Deux jours après le décès de George Floyd, il y a eu la mort de Regis Korchinski-Paquet, cette afro Canadienne est décédée à Toronto lors d’une intervention policière dans son appartement. La police parle d’un suicide, la famille accuse les policiers de l’avoir tuée. Une enquête est en cours…
Le Premier ministre Canadien a déclaré dans les médias que le racisme systémique est une réalité au Canada. Le premier Ministre Québécois lui estime qu’il n’y a pas de « système de racisme au Québec » et que les contrôles au faciès ou profilage racial comme on dit ici (dont j’ai moi-même été victime d’ailleurs) sont le fait d’une petite minorité de policiers. C’est à se demander s’il a lu le rapport qui indique que les noirs et les autochtones ont 4 à 5 fois plus de chances d’être contrôlés par la police à Montréal.
Ahmed Hussen, le Ministre de la Famille, des Enfants et du Développement social a quant à lui déclaré dans un tweet que le racisme ne s’arrête pas à la frontière. Dans les commentaires, on lui demande de retourner en Somalie, on le traite de menteur, d’ingrat et de qualificatifs que je n’ai pas la force de relayer ici. Des temoignages de personnes issues des minorités visibles et victimes de racisme au quotidien, il en y a la pelle, il y a aussi des chiffres et des études qui sont faites sur le sujet; le racisme reste pourtant un sujet tabou…

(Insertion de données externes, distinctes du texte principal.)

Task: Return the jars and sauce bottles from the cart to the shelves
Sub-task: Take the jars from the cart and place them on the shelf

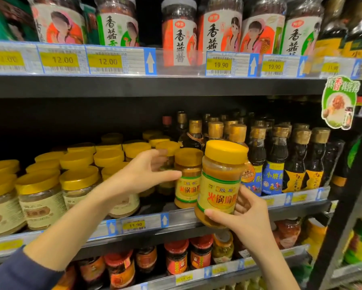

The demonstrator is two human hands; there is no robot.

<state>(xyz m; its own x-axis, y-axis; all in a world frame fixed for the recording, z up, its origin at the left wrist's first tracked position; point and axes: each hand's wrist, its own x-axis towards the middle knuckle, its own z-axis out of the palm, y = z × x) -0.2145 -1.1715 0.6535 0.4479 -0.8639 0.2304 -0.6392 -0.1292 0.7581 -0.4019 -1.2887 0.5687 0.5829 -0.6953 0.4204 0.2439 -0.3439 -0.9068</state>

Ici aussi on a eu les manifestations contre le racisme ; celle qui a eu lieu à Montréal il y a 15 jours était pacifique et a fini par dégénérer parce que des têtes brûlées ont décidé de venir foutre le bordel. Ici aussi de nombreux militants travaillent d’arrachepied depuis longtemps pour faire changer les choses. Je ferai d’ailleurs un billet sur les ressources auxquelles j’ai eu accès pour m’éduquer sur la question dans le contexte canadien, grâce au travail extraordinaire de ces personnes. Ici aussi on a droit au silence problématique de pas mal de personnes qui continuent à faire comme si de rien n’était (on vous voit).
Ici aussi l’atmosphère est lourde depuis trop longtemps.
Le racisme systémique est une réalité au Canada et les violences policières ne sont qu’une infime partie du problème. Le racisme n’est peut être pas flagrant au premier coup d’œil (pour les immigrants ou les touristes qui debarquent ) mais quand on y regarde de plus près on réalise qu’il est bien là. Ce n’est pas en l’ignorant ou en essayant de le masquer sous le vernis de la bien-pensance et de la fausse positivité qu’on va lutter contre de manière efficace. Il est temps que les choses changent ; il est temps que nos sociétés et nos politiques posent des actes concrets pour que nos enfants n’aient plus à subir ces injustices qui nous traumatisent depuis bien trop longtemps.
La photo est de moi et a ete prise hier pendant la manifestation anti raciste de Montreal
Catégories :Les Gaous au Canada
Purée mais c’est tellement vrai ce que tu dis. À la manifestation , dimanche dernier, un couple de personnes âgés avaient les mêmes propos comme quoi c’était grave ce qui se passait aux États Unis comme si au Canada c’était parfait! Ça m’a soûlé, heureusement que j’étais avec ma copine. Elle a pris le relai. Ici , beaucoup sont dans le déni et c’est franchement fatiguant.
Merci pour votre lettre qui nous permet d’appréhender la réalité canadienne. Très instructif.. M.Abado(cousine de Maritxu)
Merci pour ton billet. Je rajouterai qu’il ya aussi dans nos communautés noires des gens qui pensent qu’ici au canada ça va ya pas de racisme .pas plus tard qu’hier jai eu une discussion avec la copine d’un ami qui disait que si on subit le racisme c’est de notre faute .j’étais écœurée,je lui ai dit stop va te documenter après on en reparlera.
Merci pour ce post, ta liste de ressources m’intéresse beaucoup.